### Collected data
——

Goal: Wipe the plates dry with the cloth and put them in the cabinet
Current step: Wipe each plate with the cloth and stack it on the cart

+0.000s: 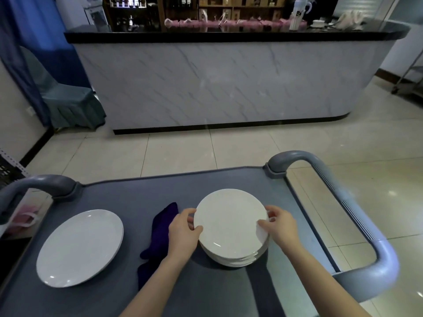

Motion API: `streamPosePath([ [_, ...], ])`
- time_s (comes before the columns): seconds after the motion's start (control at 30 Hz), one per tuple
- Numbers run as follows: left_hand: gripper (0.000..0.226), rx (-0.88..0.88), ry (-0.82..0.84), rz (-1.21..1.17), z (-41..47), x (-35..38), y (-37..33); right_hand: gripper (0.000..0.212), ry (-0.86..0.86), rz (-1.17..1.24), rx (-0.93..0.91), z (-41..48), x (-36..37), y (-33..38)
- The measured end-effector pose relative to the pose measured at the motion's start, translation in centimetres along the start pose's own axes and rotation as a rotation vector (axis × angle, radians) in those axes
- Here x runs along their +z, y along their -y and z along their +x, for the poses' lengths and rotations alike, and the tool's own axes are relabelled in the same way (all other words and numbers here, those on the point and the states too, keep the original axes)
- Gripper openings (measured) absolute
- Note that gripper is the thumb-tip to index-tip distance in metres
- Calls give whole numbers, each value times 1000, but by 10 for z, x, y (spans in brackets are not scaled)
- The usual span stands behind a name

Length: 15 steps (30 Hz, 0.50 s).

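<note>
Nearest us the cart top point(206, 294) lies bare and grey, with the left handle point(39, 183) and right handle point(386, 259) rising at its sides. The plate stack point(238, 257) sits right of centre. The purple cloth point(160, 234) is just left of it, and a separate plate point(80, 245) lies farther left. Our left hand point(183, 232) and right hand point(278, 227) pinch the top plate point(229, 220) by opposite rims. Beyond are the tiled floor point(183, 152) and the marble counter point(217, 88).

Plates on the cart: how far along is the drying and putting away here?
Done: perhaps the separate plate left of the cloth; dryness can't be seen. In hand: left grip and right grip hold the top plate of the stack. Left: wiping, the remaining stack, shelving; no cabinet in view.
</note>
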State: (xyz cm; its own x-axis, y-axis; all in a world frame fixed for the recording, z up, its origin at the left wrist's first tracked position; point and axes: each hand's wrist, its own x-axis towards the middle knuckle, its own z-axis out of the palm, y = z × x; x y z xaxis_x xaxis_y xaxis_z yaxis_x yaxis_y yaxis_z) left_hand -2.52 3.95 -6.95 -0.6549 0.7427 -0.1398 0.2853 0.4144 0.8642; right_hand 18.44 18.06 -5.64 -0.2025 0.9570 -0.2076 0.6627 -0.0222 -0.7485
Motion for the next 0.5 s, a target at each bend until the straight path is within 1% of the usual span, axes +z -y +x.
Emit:
streamPosePath([
  [0.03,38,-8,-16,-30,1,-4,0,40,4,58,17,0,0,3],
  [0.1,38,-30,-56,-88,1,-16,0,36,43,256,53,-2,2,10],
  [0.17,41,-50,-96,-137,1,-30,1,35,128,496,66,-5,6,20],
  [0.23,42,-61,-131,-168,0,-45,4,36,245,667,56,-11,15,31],
  [0.33,37,-57,-161,-190,-2,-64,10,43,382,771,77,-18,34,43],
  [0.43,35,-46,-175,-215,-3,-80,17,43,438,804,99,-19,49,49],
  [0.5,35,-43,-150,-225,-3,-90,23,42,469,812,93,-17,52,52],
])
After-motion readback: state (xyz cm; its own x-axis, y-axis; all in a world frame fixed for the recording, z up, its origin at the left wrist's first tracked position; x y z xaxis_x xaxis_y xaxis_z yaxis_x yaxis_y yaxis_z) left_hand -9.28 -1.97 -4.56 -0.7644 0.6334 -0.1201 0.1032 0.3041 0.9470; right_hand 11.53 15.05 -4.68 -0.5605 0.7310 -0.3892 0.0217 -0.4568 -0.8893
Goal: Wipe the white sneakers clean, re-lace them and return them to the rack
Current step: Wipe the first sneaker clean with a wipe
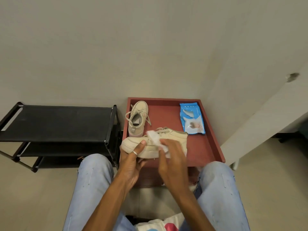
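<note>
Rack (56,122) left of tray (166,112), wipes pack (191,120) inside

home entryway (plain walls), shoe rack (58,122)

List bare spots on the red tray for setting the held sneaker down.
Free: the tray strip between standing sneaker and wipes pack; its near right corner, below the pack. Crowded: near left, where left hand and right hand work the held sneaker with a wipe.

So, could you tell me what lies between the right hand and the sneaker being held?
A crumpled white wipe, held by the right hand against the sneaker, as the head view shows.
</note>
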Action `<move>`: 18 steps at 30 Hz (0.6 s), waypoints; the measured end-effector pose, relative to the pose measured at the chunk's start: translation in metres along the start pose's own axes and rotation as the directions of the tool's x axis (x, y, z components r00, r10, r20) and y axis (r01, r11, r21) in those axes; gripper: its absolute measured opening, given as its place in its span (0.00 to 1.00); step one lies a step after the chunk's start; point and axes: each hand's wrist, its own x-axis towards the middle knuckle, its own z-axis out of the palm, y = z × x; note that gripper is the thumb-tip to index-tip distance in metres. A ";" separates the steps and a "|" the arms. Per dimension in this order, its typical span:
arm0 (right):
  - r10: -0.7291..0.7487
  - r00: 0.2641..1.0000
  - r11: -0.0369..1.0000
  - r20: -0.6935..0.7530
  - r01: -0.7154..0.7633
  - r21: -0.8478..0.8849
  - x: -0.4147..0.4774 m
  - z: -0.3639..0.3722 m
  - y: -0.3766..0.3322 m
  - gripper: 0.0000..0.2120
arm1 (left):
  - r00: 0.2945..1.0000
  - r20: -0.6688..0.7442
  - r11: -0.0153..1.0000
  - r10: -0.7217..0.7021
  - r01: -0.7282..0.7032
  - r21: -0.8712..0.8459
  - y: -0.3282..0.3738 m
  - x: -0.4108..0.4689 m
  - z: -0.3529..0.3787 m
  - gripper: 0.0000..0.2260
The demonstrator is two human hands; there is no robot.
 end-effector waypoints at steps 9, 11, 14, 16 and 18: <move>-0.006 0.989 0.989 0.145 0.027 -0.148 -0.008 0.016 0.037 0.14 | 0.998 0.066 0.981 -0.022 0.009 0.196 -0.001 0.004 -0.016 0.38; 0.055 0.986 0.992 0.157 -0.036 -0.120 -0.008 0.015 0.039 0.14 | 0.997 0.071 0.970 -0.027 0.009 0.244 -0.003 0.003 -0.015 0.37; 0.131 0.978 0.990 0.160 -0.121 -0.073 -0.004 0.013 0.031 0.13 | 0.997 0.072 0.947 -0.010 -0.014 0.322 -0.005 0.003 -0.015 0.37; 0.097 0.977 0.993 0.188 -0.083 -0.078 -0.001 0.018 0.019 0.14 | 0.996 0.088 0.912 0.015 -0.050 0.407 -0.004 0.004 -0.018 0.36; 0.049 0.970 0.997 0.239 -0.034 -0.070 -0.003 0.028 0.006 0.15 | 0.993 0.112 0.856 0.035 -0.088 0.509 -0.002 0.005 -0.021 0.34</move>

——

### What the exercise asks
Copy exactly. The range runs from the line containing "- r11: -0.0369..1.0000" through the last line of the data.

### Your response
  - r11: -0.0369..1.0000
  - r20: -0.6935..0.7530
  - r01: -0.7154..0.7633
  - r21: -0.8478..0.8849
  - x: -0.4147..0.4774 m
  - z: -0.3639..0.3722 m
  - y: -0.3766..0.3322 m
  - gripper: 0.0000..0.2120
arm1 (left):
  - r00: 0.2945..1.0000
  - r20: -0.6688..0.7442
  - r11: -0.0153..1.0000
  - r10: -0.7217..0.7021
  - r01: -0.7282..0.7032
  - r21: -0.8712..0.8459
  - y: -0.3282..0.3738 m
  - x: -0.4108..0.4689 m
  - z: -0.3529..0.3787 m
  - gripper: 0.0000..0.2260
The demonstrator is two human hands; there is no robot.
 end-effector waypoints at steps 9, 11, 14, 16 and 18: <move>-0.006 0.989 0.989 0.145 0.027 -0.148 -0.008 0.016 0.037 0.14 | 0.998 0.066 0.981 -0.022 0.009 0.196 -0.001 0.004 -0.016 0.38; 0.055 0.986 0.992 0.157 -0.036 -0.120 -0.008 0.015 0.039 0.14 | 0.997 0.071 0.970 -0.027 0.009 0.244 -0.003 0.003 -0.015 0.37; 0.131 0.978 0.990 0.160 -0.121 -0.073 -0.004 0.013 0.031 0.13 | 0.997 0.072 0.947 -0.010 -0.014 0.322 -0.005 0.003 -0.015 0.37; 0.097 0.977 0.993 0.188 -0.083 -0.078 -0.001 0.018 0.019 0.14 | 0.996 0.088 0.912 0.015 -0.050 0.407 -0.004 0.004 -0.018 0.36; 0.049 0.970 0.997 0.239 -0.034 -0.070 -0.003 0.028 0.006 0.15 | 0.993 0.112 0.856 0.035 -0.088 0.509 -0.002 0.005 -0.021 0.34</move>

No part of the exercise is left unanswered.